We all have an inner need to grow, to pursue, to create and to evolve. If we are not, that is where true stress, discomfort and challenge will show up in our lives. The trouble is that we are usually the ones that get in our own way of creating the change we say we want. Fear is self-doubt and an inner belief of either we aren’t worthy or deserving of this change, or on the other side of that, that we will be successful and worry how will that will impact our current lives, relationships and way of living. I can tell you that you are deserving and worthy of what you want, however, it is up to you to create this inner belief. I can also tell you that as you create change in your life, it may impact and disrupt your life, but those that support you and care about you will be there for you, and if they don’t, maybe they’re not your people.

Self-sabotage can show up easily and it can feel like an increase of excuses that may hum in the background of your mind. Change requires that you stretch yourself beyond your comfort zone and this process is uncomfortable. No one likes to be uncomfortable. When you persevere, the discomfort is temporary—just while you are in the stretching process—yet the payoff will create feelings of accomplishment, hope, determination, worthiness and joy.

Approaching change will benefit from some solid problem-solving through monitoring your process.
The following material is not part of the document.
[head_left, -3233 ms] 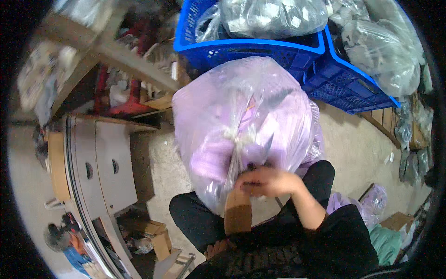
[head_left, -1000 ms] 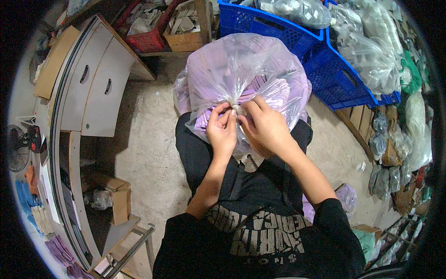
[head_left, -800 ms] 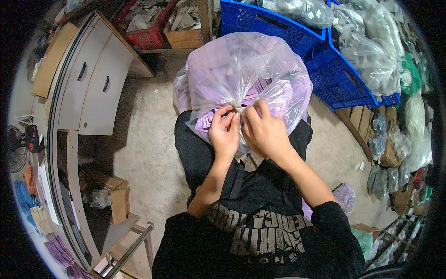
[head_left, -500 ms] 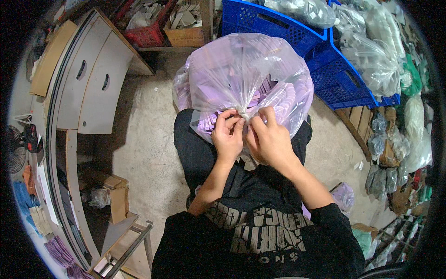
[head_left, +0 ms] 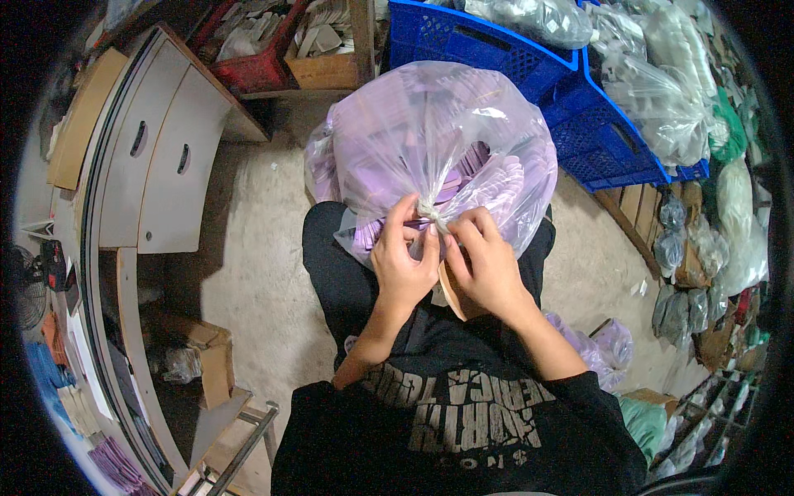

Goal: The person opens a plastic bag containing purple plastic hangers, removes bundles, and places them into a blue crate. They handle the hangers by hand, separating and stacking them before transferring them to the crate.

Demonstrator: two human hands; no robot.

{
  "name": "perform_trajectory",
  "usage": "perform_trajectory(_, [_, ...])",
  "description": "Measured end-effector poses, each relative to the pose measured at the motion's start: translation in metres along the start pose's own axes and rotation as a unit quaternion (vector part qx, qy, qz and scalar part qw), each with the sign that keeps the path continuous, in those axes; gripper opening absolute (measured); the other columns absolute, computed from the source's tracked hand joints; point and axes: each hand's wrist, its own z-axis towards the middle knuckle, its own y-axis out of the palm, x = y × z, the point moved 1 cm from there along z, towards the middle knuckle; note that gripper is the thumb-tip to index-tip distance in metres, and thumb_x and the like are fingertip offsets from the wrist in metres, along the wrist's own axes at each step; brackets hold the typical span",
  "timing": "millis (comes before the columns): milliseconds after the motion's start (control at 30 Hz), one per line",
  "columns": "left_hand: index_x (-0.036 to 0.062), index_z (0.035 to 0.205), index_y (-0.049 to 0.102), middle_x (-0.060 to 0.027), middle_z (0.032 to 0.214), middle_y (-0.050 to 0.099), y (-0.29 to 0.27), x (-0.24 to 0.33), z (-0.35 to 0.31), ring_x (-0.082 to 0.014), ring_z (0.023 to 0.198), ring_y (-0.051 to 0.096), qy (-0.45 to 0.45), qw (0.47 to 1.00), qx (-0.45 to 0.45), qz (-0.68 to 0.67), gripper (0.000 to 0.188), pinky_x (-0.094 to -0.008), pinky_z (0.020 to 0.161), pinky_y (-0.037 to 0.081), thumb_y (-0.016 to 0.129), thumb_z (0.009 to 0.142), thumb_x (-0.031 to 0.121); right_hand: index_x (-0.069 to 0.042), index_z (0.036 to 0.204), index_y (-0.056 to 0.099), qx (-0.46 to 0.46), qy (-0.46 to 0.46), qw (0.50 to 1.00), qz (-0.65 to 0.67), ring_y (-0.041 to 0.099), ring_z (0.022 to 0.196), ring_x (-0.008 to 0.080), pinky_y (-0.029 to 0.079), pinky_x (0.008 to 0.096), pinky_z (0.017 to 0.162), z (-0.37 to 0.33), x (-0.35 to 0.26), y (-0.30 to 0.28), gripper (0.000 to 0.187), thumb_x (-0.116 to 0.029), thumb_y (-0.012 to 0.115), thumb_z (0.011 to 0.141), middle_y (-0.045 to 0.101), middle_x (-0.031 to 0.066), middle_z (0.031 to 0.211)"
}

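Observation:
A large see-through plastic bag (head_left: 397,140), packed with lilac flat pieces in stacks, rests in front of me between my knees. Its gathered neck is twisted into a knot (head_left: 428,212) on the side nearest me. My left hand (head_left: 403,258) pinches the plastic at the knot from the left, thumb against fingers. From the right, my right hand (head_left: 486,263) closes its thumb and fingertips on the bag's tied end, just below the knot. Beneath the right hand a tan piece like card or paper (head_left: 456,291) shows, partly hidden.
Blue plastic crates (head_left: 608,136) with filled bags stand at the far right. Lilac bagged goods (head_left: 608,351) lie on the floor by my right side. A grey cabinet (head_left: 178,157) stands at the left. Behind the bag are a red crate (head_left: 256,73) and a carton (head_left: 327,73).
The knot shows more plainly now, and my right hand has slipped slightly down from it. More of the tan piece and of the lilac bags on the right has come into sight.

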Motion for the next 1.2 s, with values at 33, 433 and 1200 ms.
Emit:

If this is a change you’ve attempted in the past, where do you usually bail out? Where do you foresee self-sabotage to occur? If you can manage to preempt some foreseeable struggles, you create a plan for managing those struggles. I recommend that you create your plan of action weekly and check in with your plan of action daily. Where did you execute and where did you not execute? Why did you or did you not complete your action steps? How can you keep it going (if you did!) or make some shifts to motivate yourself if you didn’t. Get deeply curious about why you did execute or why you didn’t. You might be able to borrow from where you did execute to help support the areas where you did not.

Check in with any internal resistance daily as well. Notice any fear that is there and get curious about that. Why is it here? What happened to create this fear? Does it relate to the past? What is worst that can really happen? Resistance usually shows up in the form of internal (not true and certainly not useful) stories we create and we believe those stories. This is not an effective game plan! It can be helpful to sit with the opposites, if that potential fear-based story is true, couldn’t the opposite be true as well? For example, if you find you are resistant because you don’t trust yourself to follow through for the long term, couldn’t it also be true that you have made changes and now have the support to follow through for the long term? Both are not yet reality, however if a negative belief is true couldn’t a neutral or positive belief also be true? The only person we all have any control over in the world is our future self.

Today, attempt to do your future self a favor and commit, stick with your goals and take action. Practice taking action to cure your fears and allow your vision to become your life. A helpful mantra to remind yourself in any moments of resistance is, feel the fear and do it anyway! When you do, notice how you feel about yourself, notice your self-worth increasing. That is how you will continue to manage obstacles, build resilience, determination and a new way to focus on you!